Work request:
From the listing below, copy only the lines running from the line that contains "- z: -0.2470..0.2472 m" to the line that contains "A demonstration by", both included.

Supplied data:
+++
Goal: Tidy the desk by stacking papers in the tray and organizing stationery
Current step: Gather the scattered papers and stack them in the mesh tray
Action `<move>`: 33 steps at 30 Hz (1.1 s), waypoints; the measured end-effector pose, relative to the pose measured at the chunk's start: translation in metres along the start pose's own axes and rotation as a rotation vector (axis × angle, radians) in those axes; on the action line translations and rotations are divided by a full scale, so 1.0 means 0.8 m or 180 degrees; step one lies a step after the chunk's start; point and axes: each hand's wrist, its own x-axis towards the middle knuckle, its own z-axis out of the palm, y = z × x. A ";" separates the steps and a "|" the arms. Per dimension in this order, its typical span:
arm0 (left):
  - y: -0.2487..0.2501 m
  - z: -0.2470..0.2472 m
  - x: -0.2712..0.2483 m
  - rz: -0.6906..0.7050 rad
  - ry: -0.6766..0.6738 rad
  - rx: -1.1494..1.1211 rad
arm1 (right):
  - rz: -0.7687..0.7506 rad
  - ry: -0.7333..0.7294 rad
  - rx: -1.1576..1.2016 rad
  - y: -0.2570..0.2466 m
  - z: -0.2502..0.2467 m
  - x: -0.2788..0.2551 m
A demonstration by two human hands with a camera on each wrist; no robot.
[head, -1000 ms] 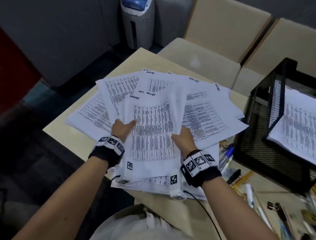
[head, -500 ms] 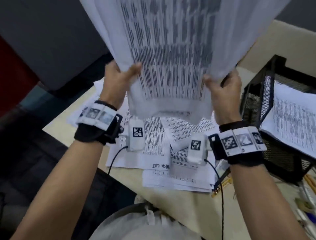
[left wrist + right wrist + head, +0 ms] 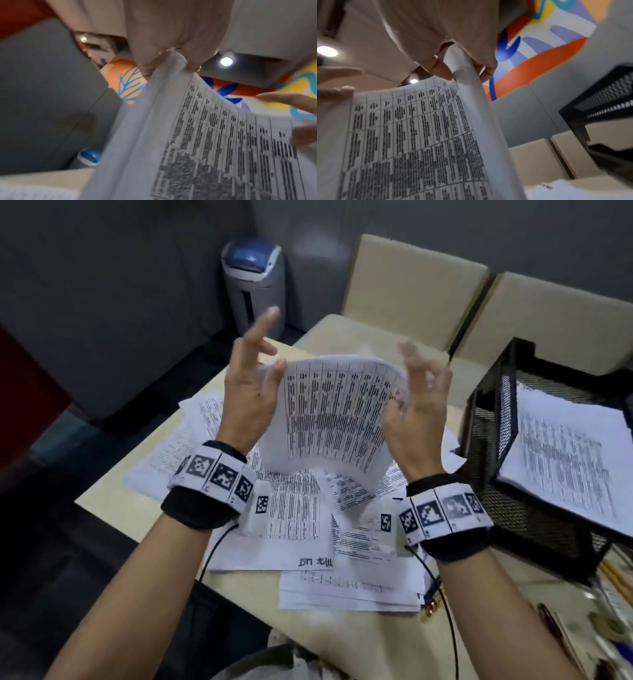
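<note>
I hold a stack of printed papers upright above the desk, bowed, its lower edge close over the loose papers. My left hand pinches the stack's left edge, thumb in front, index finger pointing up. At the right edge my right hand pinches it, with the other fingers spread and blurred. The wrist views show the stack's upper left corner between my left fingers and its right edge between my right fingers. The black mesh tray at right holds printed sheets.
Pens and pencils lie on the beige desk under and beside the tray. Two beige chairs stand behind the desk, and a grey bin with a blue lid is on the floor at the back left.
Both hands lifted the stack off the desk, raised it high toward the camera, then brought it down to just above the loose papers. The fingers are now more spread.
</note>
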 end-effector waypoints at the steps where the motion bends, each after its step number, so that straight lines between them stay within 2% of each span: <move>1: -0.004 -0.001 0.000 0.0025 -0.0076 0.0161 | 0.0032 -0.0015 -0.0204 0.004 0.001 0.000; 3: -0.013 -0.004 -0.002 -0.0153 -0.0015 0.0372 | 0.0216 0.0071 -0.0161 0.011 0.002 -0.001; 5: -0.018 -0.002 -0.011 -0.0406 0.0031 0.0105 | 0.0554 0.0135 0.0423 0.016 0.006 -0.006; 7: -0.024 0.010 -0.026 -0.0980 -0.0295 -0.0250 | 0.1221 -0.0012 0.1243 0.020 0.014 -0.016; 9: -0.028 0.025 -0.035 -0.1515 -0.0573 -0.0277 | 0.1800 -0.0256 0.1478 0.025 0.024 -0.024; 12: -0.017 0.032 -0.030 -0.1850 -0.0399 -0.0616 | 0.1910 -0.0182 0.1478 0.031 0.021 -0.023; 14: -0.007 0.026 -0.021 -0.1752 -0.0293 -0.0945 | 0.1822 0.0040 0.1580 0.037 0.009 -0.015; 16: -0.008 0.016 -0.024 -0.1588 -0.0393 -0.1218 | 0.1784 0.0160 0.1617 0.048 0.001 -0.014; 18: -0.020 0.011 -0.039 -0.1632 -0.0725 -0.1224 | 0.1851 0.0013 0.1466 0.057 0.001 -0.026; 21: -0.032 0.023 -0.078 -0.1982 -0.1395 -0.0707 | 0.2142 -0.0378 0.1184 0.064 0.006 -0.052; 22: -0.032 0.031 -0.088 -0.2120 -0.1485 -0.0571 | 0.2172 -0.0408 0.1164 0.066 0.004 -0.057; 24: -0.032 0.040 -0.098 -0.2153 -0.1371 -0.0394 | 0.2123 -0.0378 0.1177 0.065 -0.002 -0.057; 28: 0.007 0.050 -0.053 -0.1649 -0.0754 -0.0318 | 0.1949 -0.0406 0.1429 0.056 -0.035 -0.032; 29: 0.026 0.053 -0.034 -0.1493 -0.0717 -0.0462 | 0.1941 -0.0367 0.1512 0.057 -0.046 -0.028; 30: 0.074 0.115 -0.020 -0.1372 -0.0851 -0.0726 | 0.1894 -0.0033 0.1370 0.081 -0.120 -0.025; 32: 0.099 0.111 0.014 -0.1256 -0.0541 -0.1121 | 0.1767 -0.0221 0.1218 0.086 -0.128 -0.022; 33: 0.109 0.115 0.030 -0.1213 -0.0520 -0.1340 | 0.1700 -0.0259 0.1079 0.086 -0.136 -0.022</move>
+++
Task response:
  - z: -0.2470..0.2472 m
  - x: -0.2712..0.2483 m
  - rz: -0.6906..0.7050 rad
  - ry: -0.6766..0.6738 rad
  - rx: -1.1494..1.1211 rad
arm1 (right):
  - rz: -0.7687..0.7506 rad
  - ry: -0.7333..0.7294 rad
  - rx: -1.1576..1.2016 rad
  - y: -0.2570..0.2466 m
  - z: -0.2502..0.2467 m
  - x: -0.2788..0.2551 m
A demonstration by two human hands with a camera on each wrist; no robot.

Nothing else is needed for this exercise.